PROBLEM TO WORK ON
Each line of the listing below containing the word "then" should be returned.

*** Opening of SUPPLIED RECORDS ***

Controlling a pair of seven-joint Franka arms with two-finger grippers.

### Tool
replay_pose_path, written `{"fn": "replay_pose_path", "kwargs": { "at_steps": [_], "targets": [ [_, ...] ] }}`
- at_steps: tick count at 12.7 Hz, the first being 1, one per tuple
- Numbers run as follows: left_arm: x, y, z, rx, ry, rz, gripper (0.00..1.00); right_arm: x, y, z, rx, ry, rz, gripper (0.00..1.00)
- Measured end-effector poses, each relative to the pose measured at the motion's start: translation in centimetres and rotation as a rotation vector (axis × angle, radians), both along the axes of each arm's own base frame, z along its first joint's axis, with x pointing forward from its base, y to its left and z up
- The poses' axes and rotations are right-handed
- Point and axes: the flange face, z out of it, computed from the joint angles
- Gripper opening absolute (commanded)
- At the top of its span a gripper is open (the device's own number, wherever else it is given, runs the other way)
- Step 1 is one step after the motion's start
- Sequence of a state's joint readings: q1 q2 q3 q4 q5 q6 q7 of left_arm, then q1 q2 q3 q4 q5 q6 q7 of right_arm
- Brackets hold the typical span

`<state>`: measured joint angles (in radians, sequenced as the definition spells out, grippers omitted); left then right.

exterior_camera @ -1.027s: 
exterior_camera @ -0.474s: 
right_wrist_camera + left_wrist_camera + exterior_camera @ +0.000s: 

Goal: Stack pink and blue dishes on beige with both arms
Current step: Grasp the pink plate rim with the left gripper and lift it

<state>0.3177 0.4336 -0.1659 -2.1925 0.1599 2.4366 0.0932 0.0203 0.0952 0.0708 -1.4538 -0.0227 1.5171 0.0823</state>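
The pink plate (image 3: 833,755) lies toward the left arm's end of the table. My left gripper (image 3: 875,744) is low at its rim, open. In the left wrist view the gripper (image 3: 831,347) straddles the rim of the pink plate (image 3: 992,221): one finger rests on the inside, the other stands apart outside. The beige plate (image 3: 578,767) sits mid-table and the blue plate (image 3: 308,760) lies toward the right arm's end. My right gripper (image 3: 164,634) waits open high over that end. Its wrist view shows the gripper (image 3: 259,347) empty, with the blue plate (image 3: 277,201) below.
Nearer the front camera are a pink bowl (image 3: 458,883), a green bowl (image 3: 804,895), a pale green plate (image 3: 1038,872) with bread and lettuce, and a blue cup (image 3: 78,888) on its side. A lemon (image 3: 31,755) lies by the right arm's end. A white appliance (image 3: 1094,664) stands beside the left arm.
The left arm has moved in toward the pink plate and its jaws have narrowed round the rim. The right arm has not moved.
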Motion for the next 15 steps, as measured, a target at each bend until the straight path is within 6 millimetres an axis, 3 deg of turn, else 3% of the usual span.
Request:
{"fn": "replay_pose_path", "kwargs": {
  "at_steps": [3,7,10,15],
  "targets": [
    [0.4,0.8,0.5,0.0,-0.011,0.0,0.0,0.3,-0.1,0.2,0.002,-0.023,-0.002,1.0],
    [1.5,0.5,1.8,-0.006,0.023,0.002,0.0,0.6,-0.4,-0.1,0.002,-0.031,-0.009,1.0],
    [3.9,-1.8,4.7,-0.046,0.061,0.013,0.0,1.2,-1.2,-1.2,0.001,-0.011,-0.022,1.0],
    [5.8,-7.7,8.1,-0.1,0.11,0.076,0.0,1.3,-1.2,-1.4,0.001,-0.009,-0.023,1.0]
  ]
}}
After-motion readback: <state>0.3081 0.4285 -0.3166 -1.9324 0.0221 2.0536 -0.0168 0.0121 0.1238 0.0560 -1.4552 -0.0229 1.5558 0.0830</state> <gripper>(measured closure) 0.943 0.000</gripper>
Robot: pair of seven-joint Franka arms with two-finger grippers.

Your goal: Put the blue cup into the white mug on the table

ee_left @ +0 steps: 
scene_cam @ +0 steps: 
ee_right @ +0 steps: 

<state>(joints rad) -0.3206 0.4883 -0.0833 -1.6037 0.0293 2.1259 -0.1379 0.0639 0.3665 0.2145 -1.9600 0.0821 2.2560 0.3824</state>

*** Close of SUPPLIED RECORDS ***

RESPONSE
- Sequence of a state's joint readings: q1 q2 q3 q4 q5 q6 q7 of left_arm, then q1 q2 q3 q4 q5 q6 q7 of right_arm
`<state>`: measured joint angles (in radians, sequenced as the definition spells out, grippers omitted); left then right.

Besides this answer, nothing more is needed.